Logo Questions Linux Laravel Mysql Ubuntu Git Menu
 

Understanding dimensions, coordinates and ordering of processes in a 2D MPI grid

Tags:

c

mpi

I have 3 questions, all related to MPI (in C). I think the first 2 have the same answer, but I'm not positive.


Question 1

When using MPI_Dims_create to create a 2D grid, which dimension of the returned dimensions is X and which is Y?

For example:

int numProcs = -1, myProcID = -1;
MPI_Comm_rank(MPI_COMM_WORLD, &myProcID);
MPI_Comm_size(MPI_COMM_WORLD, &numProcs);

int size[2];
size[0] = size[1] = 0;
MPI_Dims_create(numProcs, 2, size);
int numProcs_y = -1, numProcs_x = 1;

Should it be:

numProcs_y = size[0];
numProcs_x = size[1];

Or this:

numProcs_x = size[0];
numProcs_y = size[1];

I tried running this with numbers of processes that seemed like they would give me the answer (e.g. 6). With 6 processes, MPI_Dims_create should either create a grid with 3 rows and 2 columns or 2 rows and 3 columns (unless I've misunderstood the documentation). For process 3 (of 6), I found that size[0] = 1 and size[1] = 0 (I believe this corresponds to x = 0, y = 1). This seems to indicate to me that MPI_Dims_create is creating a grid with 3 rows and 2 columns (because it was 2 rows and 3 columns, process 2 (of 6) should have x = 2, y = 0). Any confirmation someone could provide on this would be greatly appreciated.


Question 2

When using MPI_Cart_coords on a 2D Cartesian grid, which of the returned dimensions is X and which is Y?

For example:

int periodic[2];
periodic[0] = periodic[1] = 0; // no wrap around
MPI_Comm cart_comm;
int coords[2];

// using size from question 1
MPI_Cart_create(MPI_COMM_WORLD, 2, size, periodic, 1, &cart_comm);
MPI_Cart_coords(cart_comm, myProcID, 2, coords);

Similar to question 1, my question is, should it be like this

myProcID_y = coords[0];
myProcID_x = coords[1];

or like this

myProcID_x = coords[0];
myProcID_y = coords[1];

I've been searching through the documentation and previous questions on here, but I can't seem to find a direct answer to this question.

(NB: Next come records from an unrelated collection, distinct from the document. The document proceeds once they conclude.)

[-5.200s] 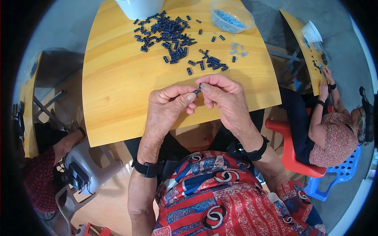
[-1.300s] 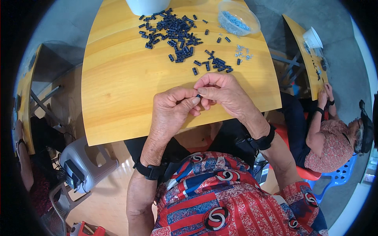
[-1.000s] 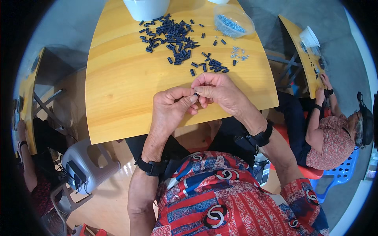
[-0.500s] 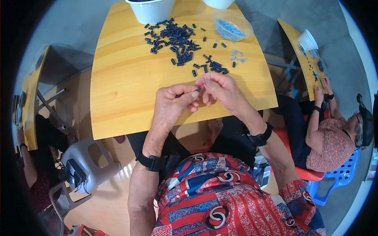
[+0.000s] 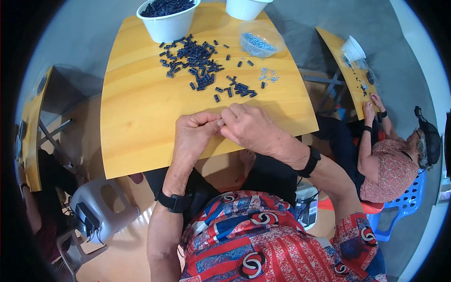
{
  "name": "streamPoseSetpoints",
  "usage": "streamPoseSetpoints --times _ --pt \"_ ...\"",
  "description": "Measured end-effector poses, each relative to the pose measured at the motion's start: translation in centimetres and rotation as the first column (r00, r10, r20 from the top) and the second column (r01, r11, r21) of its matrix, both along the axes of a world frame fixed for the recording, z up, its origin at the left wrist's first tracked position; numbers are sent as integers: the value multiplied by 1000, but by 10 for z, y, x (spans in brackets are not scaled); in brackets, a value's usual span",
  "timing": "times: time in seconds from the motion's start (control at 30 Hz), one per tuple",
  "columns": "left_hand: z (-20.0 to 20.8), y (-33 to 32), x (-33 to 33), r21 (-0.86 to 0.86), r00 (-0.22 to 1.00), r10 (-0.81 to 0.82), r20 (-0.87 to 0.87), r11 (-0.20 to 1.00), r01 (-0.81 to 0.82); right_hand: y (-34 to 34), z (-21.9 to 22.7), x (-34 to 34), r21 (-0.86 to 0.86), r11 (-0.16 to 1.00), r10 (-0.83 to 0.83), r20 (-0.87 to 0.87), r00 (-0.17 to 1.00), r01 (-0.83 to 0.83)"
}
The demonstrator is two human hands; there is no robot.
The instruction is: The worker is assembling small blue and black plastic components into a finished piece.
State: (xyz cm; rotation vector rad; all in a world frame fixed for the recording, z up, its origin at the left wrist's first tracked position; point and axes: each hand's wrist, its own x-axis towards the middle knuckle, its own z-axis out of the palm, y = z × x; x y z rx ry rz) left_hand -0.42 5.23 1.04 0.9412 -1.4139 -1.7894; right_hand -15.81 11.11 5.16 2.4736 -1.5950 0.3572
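Over the near part of the wooden table (image 5: 141, 117), my left hand (image 5: 193, 134) and my right hand (image 5: 251, 126) meet fingertip to fingertip. Both are closed in a pinch. Their fingers now cover what lies between them; half a second ago a small black plastic piece showed at my left fingertips. Beyond the hands lies a small cluster of black plastic pieces (image 5: 241, 89), with a larger pile of the same black pieces (image 5: 195, 54) farther off to the left. Several small silvery pieces (image 5: 267, 75) are scattered to the right of the cluster.
A white tub (image 5: 170, 29) full of black pieces stands at the far edge, beside a second white tub (image 5: 245, 10). A clear bowl (image 5: 278, 43) holds silvery pieces. Another person (image 5: 392, 162) works at the right-hand table; a grey stool (image 5: 112, 221) is at lower left.
My right hand has turned over and closed in against my left fingertips, hiding the small black piece. The whole view has shifted, so the table sits lower and more to the left.
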Motion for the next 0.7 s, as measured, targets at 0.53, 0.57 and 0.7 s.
streamPoseSetpoints --times 0.53,0.57,0.7 --pt "4 -10 1 6 982 -164 95 986 164 -5 -6 -10 -98 995 3 -140 990 -16" --pt "4 -8 3 1 979 -194 69 981 194 -4 -8 -10 -80 997 14 -138 990 -25" --pt "8 -11 6 72 957 -290 -8 954 290 -2 -10 -8 -26 999 32 -156 987 -36"
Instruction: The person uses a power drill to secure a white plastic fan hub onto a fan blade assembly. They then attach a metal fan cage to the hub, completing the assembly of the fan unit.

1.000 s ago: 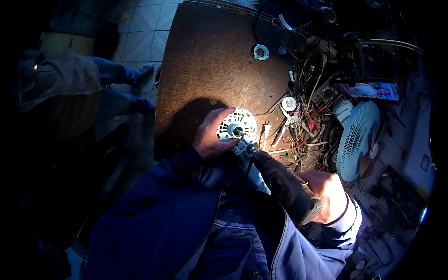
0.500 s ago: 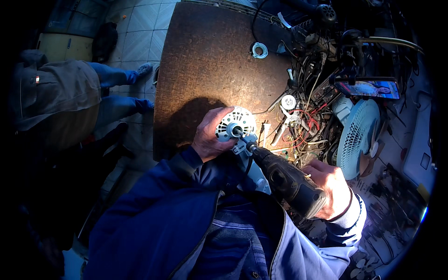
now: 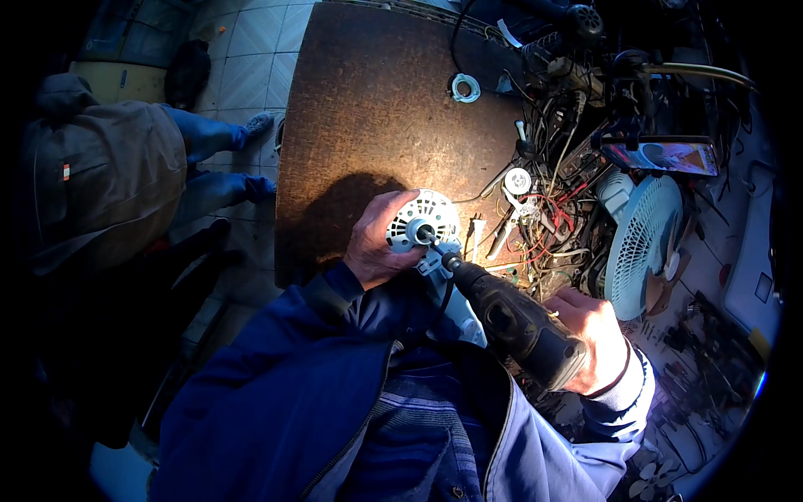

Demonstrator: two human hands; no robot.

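Observation:
My left hand [image 3: 374, 240] is closed around a white round fan motor housing [image 3: 437, 206] with dark slots around its face. A pale blue stand part [image 3: 458, 311] lies just below it, against my jacket. My right hand [image 3: 595, 341] grips a dark power drill [image 3: 512, 320], which slants up and left toward the housing. The drill's bit [image 3: 432, 240] reaches the opening of the round collar at the housing's centre. How deep the tip sits is too small to tell. The fingers on the drill's handle are partly hidden.
A worn brown wooden table [image 3: 376, 100] carries a pale ring [image 3: 465, 88] and a tangle of wires [image 3: 556, 201]. On the right are a light blue fan grille [image 3: 642, 243], a lit phone [image 3: 661, 156] and scattered tools [image 3: 711, 360]. Another person [image 3: 109, 184] is at the left.
My hands, the drill and the motor housing have hardly moved. The person at the left has shifted slightly, and the picture on the phone's screen is different.

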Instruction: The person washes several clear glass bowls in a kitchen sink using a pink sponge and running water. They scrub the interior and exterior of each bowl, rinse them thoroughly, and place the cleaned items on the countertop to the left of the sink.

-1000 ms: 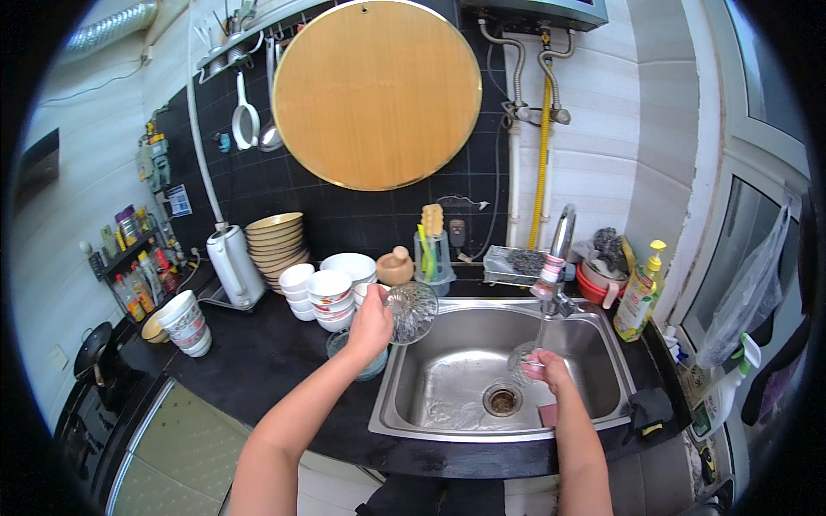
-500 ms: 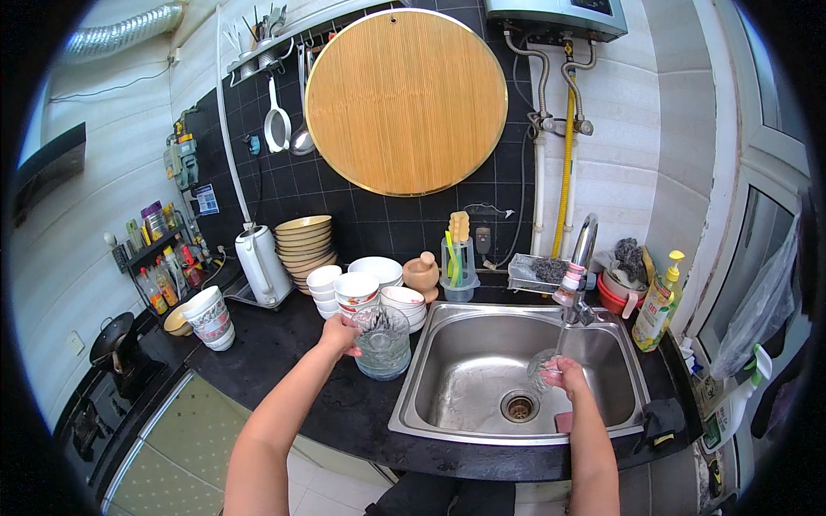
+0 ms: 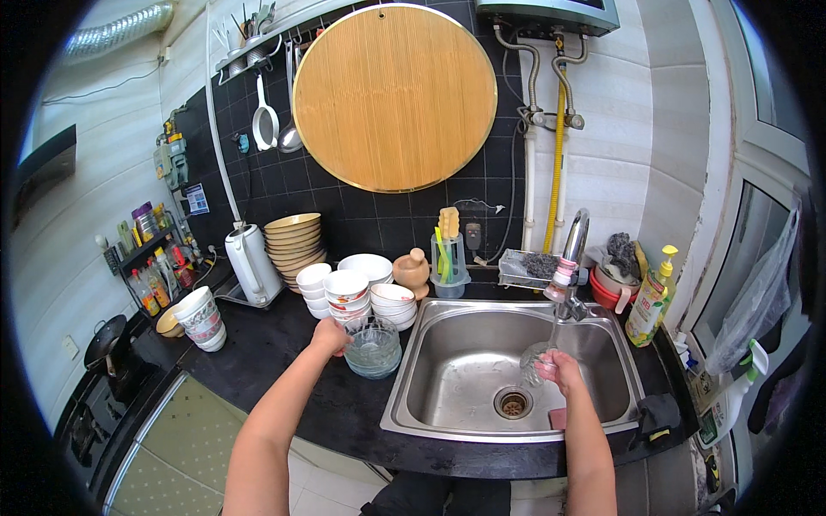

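My left hand has its fingers closed at the left rim of a clear glass bowl, the top one of a nested glass stack on the black counter left of the sink. Some of its fingertips are hidden behind the glass. Over the steel sink, my right hand grips another clear glass bowl, tilted on its side. A stream from the faucet runs down onto this bowl.
Behind the glass stack stand white bowls, tan bowls and a wooden mortar. A white kettle and patterned bowls are farther left. A soap bottle stands right of the sink; a pink sponge lies inside.
The left hand's glass bowl has gone from tilted above the stack to sitting level in it. My right hand still holds its bowl under the water. The whole view has shifted slightly.
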`<state>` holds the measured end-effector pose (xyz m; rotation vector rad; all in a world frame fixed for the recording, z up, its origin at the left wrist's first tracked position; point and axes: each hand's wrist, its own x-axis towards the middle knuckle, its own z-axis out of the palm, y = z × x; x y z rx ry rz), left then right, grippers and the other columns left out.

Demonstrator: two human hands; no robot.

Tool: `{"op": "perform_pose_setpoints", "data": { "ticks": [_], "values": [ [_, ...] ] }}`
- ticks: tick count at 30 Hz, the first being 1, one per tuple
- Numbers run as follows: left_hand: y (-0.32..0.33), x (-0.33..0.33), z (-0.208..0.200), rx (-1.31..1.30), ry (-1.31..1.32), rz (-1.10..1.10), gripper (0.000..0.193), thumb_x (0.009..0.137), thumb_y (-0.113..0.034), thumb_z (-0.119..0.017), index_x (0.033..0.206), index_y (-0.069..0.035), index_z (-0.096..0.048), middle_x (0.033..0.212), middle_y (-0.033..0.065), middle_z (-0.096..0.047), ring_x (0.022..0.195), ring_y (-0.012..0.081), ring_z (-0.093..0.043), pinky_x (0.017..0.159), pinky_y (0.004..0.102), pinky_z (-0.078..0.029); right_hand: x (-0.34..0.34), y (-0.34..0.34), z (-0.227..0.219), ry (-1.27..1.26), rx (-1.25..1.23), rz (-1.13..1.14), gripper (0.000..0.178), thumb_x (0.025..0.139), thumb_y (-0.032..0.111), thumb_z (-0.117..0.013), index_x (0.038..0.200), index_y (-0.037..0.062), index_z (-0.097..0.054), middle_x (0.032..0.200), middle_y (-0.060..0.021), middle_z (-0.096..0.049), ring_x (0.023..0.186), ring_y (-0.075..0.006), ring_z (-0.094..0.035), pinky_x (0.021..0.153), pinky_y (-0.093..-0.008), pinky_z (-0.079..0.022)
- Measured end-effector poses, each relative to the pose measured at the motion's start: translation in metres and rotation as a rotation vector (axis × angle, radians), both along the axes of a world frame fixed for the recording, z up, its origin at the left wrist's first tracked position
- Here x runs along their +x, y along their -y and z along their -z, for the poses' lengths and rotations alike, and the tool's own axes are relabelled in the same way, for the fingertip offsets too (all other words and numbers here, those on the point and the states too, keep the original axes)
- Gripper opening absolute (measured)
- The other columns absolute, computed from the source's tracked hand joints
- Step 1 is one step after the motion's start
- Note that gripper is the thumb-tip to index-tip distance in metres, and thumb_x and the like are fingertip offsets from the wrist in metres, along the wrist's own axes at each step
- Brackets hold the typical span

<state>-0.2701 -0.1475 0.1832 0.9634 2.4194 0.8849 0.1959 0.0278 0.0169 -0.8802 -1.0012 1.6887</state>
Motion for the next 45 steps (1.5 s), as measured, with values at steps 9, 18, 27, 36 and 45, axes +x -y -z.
{"op": "perform_pose_setpoints", "data": {
  "ticks": [9,18,27,36,45],
  "values": [
    [0.013,0.028,-0.005,0.321,-0.602,-0.056,0.042,0.066,-0.024,-0.070,0.093,0.000,-0.048,0.091,0.0144,-0.054,0.081,0.0329,-0.055,0.068,0.0396,-0.045,0.001,-0.002,0.001,-0.344,-0.092,0.077,0.024,0.090,0.018,-0.039,0.101,-0.0015,-0.048,0.103,-0.0155,-0.055,0.096,-0.0356,-0.055,0.077,-0.0448,-0.049],
    [-0.013,0.163,0.010,0.708,-0.422,0.650,0.015,0.080,-0.013,-0.053,0.087,-0.001,-0.057,0.084,0.0157,-0.057,0.080,0.0306,-0.055,0.070,0.0373,-0.044,0.002,0.002,-0.006,-0.513,-0.130,0.154,0.022,0.091,0.016,-0.037,0.099,-0.0026,-0.046,0.105,-0.0171,-0.053,0.104,-0.0368,-0.050,0.086,-0.0486,-0.044],
    [-0.099,0.320,0.126,0.680,-0.110,0.820,0.044,0.089,-0.027,-0.035,0.127,-0.004,-0.035,0.129,0.0213,-0.034,0.121,0.0362,-0.029,0.099,0.0470,-0.024,-0.013,0.014,-0.024,-0.518,0.076,0.109,0.021,0.089,0.018,-0.044,0.099,0.0005,-0.049,0.102,-0.0132,-0.055,0.097,-0.0289,-0.055,0.080,-0.0393,-0.048],
    [-0.170,0.339,0.097,0.723,-0.308,0.893,0.030,0.084,-0.024,-0.041,0.088,-0.006,-0.064,0.090,0.0104,-0.063,0.086,0.0305,-0.057,0.077,0.0407,-0.043,-0.019,0.022,-0.031,-0.053,0.128,0.070,0.026,0.091,0.024,-0.040,0.103,0.0043,-0.049,0.091,-0.0054,-0.059,0.075,-0.0152,-0.060,0.064,-0.0271,-0.051],
    [-0.175,0.339,0.079,0.527,-0.319,0.869,0.027,0.081,-0.027,-0.048,0.085,-0.004,-0.062,0.085,0.0131,-0.061,0.083,0.0317,-0.056,0.075,0.0425,-0.043,-0.020,0.017,-0.026,-0.131,0.130,0.054,0.025,0.090,0.025,-0.041,0.099,0.0039,-0.051,0.090,-0.0063,-0.059,0.073,-0.0184,-0.061,0.062,-0.0272,-0.051]
  ]
}}
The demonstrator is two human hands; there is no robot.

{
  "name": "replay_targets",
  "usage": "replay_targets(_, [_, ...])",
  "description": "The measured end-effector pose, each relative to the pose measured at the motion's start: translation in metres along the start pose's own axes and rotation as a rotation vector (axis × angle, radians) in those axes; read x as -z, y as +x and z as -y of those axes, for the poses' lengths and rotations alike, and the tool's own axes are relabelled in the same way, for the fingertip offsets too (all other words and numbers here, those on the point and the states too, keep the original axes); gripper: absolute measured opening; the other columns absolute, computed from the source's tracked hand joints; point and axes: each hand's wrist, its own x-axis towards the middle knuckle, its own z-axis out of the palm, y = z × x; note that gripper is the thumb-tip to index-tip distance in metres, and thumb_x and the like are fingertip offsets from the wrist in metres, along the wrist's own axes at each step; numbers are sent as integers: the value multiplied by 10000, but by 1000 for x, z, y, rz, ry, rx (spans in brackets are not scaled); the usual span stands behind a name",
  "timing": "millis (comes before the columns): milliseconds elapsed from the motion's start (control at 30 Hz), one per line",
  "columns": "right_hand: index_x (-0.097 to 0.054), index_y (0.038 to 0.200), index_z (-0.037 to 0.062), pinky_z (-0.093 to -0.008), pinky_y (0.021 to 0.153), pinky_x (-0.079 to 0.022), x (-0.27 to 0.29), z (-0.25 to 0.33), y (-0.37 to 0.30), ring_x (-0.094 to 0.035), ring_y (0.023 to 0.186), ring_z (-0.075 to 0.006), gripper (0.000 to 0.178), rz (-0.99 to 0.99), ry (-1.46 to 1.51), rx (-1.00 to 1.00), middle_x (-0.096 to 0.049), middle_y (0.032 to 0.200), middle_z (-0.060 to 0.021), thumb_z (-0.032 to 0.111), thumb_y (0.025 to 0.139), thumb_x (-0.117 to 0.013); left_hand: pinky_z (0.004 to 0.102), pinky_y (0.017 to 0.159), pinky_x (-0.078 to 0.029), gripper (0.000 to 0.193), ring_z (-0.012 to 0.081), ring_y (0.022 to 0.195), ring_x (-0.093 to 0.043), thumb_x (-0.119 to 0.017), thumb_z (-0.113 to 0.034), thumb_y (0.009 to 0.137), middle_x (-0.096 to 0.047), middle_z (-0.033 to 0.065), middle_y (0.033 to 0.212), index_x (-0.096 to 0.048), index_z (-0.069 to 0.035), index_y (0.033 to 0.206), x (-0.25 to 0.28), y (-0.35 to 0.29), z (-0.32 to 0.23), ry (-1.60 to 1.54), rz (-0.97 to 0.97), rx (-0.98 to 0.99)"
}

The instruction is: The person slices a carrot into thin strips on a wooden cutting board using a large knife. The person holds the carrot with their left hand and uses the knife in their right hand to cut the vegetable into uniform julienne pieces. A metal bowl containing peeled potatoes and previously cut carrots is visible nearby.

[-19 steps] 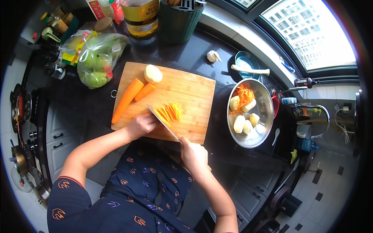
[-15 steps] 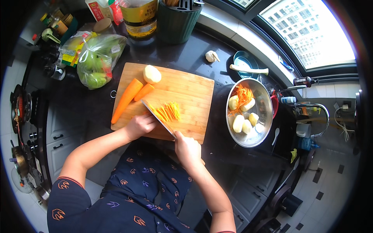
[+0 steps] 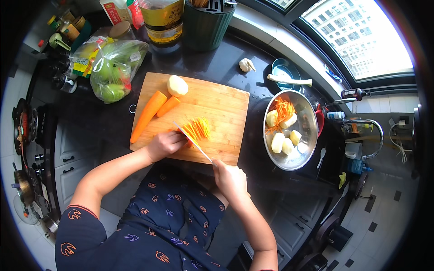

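The carrot strips (image 3: 198, 129) lie near the centre of the wooden cutting board (image 3: 226, 113); they are bright orange, thin and bunched side by side in a slanting row. The knife (image 3: 195, 144) borders them at 7 to 8 o'clock, its blade seen nearly edge-on. The right grip (image 3: 230, 180), at 5 o'clock, is clenched around the knife's handle. The left grip (image 3: 167, 143), at 7 to 8 o'clock, has curled fingers beside the blade; it conceals what lies beneath, so whether it grasps anything cannot be told. On the board, a long carrot (image 3: 148, 116) occupies 9 o'clock, a short carrot piece (image 3: 168, 107) 10 o'clock, and a peeled potato (image 3: 177, 85) 11 o'clock. On the dark tabletop (image 3: 203, 67), a metal bowl (image 3: 307, 151) at 3 o'clock contains shredded carrot (image 3: 284, 113) and peeled pieces (image 3: 277, 142). A garlic bulb (image 3: 245, 65) sits between 1 and 2 o'clock, and a plastic bag (image 3: 113, 67) of green produce at 10 o'clock. The blade and left grip obstruct the strips' near-left side.
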Motion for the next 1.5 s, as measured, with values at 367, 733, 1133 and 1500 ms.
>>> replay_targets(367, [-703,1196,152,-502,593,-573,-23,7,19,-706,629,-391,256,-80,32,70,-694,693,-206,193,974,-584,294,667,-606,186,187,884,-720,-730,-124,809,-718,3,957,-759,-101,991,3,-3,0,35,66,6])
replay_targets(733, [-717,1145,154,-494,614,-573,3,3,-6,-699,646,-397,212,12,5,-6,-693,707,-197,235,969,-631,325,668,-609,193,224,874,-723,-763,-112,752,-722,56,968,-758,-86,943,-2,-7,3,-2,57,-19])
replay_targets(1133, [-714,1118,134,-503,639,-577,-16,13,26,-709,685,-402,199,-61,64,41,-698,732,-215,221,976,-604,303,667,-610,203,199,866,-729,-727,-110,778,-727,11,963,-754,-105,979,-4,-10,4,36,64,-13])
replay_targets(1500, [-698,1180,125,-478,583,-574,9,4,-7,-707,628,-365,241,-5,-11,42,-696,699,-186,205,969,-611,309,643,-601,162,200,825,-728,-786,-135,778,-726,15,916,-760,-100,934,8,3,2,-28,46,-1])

The documentation seems to indicate that the first of the two approaches is the correct one, but it doesn't definitively state it.


Question 3

The underlying question behind the first 2 questions is that I'm trying to split the 2D grid into rows and columns. However, when I use MPI_Comm_rank to check the row and column IDs of each process after doing so, I'm getting the processes ordered in an order that doesn't match with what I think the answers to the above questions are.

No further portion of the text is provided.